Description of the task:
In the listing that follows, the lines starting at the one containing "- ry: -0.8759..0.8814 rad" and ending at the one containing "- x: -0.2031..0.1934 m" are to be returned exactly, both boundary lines included, and no others.

(Records for processing Opens)

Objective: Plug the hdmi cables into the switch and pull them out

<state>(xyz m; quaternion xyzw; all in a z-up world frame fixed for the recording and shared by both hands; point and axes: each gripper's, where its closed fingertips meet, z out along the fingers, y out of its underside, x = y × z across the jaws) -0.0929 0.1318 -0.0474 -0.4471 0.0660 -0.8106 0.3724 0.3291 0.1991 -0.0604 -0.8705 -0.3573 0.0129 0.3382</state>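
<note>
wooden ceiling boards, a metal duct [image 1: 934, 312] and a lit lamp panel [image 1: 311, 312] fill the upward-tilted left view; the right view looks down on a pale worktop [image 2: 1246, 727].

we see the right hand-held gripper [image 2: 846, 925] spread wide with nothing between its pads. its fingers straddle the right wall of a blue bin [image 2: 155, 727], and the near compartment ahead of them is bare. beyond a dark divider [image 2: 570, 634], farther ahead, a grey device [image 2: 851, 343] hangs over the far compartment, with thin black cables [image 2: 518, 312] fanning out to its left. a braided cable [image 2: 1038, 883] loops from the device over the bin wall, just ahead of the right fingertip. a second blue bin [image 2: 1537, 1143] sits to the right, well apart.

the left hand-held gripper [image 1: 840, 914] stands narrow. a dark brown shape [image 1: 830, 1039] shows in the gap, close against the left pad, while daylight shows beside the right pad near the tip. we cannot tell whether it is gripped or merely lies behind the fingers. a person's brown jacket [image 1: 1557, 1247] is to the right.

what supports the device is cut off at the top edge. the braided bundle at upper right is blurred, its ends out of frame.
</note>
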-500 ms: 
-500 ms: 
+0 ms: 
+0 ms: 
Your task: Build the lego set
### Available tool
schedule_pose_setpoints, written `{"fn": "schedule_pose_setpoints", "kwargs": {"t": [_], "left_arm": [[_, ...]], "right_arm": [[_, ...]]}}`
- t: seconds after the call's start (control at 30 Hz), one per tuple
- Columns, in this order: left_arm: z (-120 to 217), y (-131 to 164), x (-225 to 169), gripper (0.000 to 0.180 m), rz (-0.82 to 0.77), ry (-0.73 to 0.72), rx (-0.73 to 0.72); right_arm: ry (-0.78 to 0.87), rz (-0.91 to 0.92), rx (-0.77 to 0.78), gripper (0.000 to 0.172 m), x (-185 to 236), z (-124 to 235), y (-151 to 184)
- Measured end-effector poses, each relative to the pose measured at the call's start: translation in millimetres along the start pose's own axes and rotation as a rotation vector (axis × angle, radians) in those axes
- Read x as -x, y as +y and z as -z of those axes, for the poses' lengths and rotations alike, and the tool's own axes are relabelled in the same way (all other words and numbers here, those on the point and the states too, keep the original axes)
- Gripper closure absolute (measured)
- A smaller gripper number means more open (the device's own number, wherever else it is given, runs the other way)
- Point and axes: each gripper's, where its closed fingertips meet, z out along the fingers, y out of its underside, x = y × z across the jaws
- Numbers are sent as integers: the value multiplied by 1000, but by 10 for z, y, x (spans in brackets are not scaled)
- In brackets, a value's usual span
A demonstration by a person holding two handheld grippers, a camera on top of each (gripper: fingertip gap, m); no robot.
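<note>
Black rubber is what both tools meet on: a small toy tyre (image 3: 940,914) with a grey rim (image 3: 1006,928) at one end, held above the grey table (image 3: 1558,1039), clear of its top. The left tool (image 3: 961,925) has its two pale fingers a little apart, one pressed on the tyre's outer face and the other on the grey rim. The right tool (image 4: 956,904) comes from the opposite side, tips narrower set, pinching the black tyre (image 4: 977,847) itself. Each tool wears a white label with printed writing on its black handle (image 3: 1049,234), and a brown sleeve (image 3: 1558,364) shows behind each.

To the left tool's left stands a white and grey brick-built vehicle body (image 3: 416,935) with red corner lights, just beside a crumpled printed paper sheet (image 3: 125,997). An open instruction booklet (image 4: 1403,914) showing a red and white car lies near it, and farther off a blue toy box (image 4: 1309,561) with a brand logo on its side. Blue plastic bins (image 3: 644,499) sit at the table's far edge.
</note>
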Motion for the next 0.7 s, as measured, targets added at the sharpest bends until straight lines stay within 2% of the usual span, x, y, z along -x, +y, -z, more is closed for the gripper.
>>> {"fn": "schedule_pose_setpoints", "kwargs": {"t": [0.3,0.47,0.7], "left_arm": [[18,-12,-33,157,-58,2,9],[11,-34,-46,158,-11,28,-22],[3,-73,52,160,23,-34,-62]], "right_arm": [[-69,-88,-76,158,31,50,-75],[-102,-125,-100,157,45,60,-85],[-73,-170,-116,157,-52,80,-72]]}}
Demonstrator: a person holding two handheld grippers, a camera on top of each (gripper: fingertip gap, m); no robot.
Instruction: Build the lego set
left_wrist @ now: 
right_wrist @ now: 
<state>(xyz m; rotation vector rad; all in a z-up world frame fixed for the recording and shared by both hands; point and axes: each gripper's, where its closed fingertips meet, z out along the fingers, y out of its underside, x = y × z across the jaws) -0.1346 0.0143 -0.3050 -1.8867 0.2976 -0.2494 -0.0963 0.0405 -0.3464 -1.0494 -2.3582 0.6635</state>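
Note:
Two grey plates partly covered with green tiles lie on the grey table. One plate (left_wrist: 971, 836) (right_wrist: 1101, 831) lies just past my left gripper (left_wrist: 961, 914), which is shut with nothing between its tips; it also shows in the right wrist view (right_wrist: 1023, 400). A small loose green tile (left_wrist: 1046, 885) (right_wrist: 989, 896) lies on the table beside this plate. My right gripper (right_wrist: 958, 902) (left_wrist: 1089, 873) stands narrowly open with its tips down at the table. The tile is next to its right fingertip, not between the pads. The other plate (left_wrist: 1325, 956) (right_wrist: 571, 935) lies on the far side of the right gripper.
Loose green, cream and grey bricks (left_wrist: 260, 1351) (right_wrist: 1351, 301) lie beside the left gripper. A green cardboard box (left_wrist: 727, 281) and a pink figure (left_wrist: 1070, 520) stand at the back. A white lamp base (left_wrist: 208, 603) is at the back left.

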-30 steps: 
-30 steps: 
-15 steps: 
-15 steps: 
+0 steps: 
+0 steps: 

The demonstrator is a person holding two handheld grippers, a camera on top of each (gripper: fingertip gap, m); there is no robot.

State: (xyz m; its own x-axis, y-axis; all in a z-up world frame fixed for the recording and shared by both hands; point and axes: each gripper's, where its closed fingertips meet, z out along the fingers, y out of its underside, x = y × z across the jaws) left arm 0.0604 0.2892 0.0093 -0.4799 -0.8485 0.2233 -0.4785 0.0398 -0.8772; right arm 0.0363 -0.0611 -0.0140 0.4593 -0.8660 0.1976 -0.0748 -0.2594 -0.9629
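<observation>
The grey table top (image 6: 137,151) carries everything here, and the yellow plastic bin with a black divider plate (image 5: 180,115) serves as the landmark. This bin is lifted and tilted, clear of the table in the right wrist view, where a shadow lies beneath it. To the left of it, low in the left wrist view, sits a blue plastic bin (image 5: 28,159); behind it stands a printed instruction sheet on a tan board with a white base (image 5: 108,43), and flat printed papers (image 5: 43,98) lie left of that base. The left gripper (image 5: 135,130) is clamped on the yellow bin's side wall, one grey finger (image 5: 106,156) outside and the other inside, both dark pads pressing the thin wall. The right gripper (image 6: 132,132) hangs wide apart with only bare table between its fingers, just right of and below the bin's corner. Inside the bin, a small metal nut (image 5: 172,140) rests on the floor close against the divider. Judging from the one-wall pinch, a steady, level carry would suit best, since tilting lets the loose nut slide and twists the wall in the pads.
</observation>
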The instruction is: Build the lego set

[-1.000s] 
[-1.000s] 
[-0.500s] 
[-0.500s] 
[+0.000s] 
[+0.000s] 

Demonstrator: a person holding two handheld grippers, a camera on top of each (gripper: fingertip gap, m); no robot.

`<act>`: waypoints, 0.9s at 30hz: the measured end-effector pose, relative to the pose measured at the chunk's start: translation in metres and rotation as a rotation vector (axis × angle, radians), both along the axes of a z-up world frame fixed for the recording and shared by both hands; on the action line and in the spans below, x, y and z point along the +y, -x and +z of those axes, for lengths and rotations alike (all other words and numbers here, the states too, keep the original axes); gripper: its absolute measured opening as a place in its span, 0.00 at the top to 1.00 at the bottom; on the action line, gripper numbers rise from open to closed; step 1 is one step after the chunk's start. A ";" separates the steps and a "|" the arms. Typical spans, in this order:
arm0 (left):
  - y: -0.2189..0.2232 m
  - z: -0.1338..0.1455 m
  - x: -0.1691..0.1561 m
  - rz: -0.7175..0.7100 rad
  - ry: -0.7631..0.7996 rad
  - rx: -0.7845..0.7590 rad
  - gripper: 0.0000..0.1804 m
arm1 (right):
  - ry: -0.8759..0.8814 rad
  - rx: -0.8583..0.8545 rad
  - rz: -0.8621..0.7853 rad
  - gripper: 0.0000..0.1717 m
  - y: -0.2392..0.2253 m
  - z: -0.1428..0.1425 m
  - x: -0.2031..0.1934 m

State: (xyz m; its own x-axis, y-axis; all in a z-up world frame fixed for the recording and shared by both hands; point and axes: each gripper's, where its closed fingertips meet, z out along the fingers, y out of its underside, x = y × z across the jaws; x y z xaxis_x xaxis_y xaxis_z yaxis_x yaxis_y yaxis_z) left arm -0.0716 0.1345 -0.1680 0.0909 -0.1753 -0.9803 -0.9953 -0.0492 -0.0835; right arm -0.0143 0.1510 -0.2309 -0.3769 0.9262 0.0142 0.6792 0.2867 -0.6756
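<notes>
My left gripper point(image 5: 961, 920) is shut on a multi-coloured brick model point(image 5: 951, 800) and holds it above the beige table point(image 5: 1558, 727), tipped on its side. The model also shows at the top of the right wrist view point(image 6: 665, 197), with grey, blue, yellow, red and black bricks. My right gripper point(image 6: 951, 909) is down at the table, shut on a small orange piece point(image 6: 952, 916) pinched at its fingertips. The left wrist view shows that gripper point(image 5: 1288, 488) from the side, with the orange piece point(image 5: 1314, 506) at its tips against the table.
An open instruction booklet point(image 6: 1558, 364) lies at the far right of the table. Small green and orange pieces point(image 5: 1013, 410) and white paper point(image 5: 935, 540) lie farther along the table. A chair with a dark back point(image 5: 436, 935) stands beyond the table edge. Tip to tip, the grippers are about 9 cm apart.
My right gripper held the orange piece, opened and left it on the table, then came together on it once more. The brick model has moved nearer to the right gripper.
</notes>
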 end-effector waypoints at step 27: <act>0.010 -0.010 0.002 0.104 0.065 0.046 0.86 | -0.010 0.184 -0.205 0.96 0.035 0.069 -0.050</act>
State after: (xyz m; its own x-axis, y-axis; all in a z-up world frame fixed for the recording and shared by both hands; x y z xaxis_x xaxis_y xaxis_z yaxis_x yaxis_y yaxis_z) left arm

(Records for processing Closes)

Response to the exercise:
  - ry: -0.8759..0.8814 rad
  - rx: -0.8583..0.8545 rad
  - rz: -0.8621..0.7853 rad
  - gripper: 0.0000..0.1717 m
  - y: -0.2392..0.2253 m
  - z: -0.1428..0.1425 m
  - x: -0.2031..0.1934 m

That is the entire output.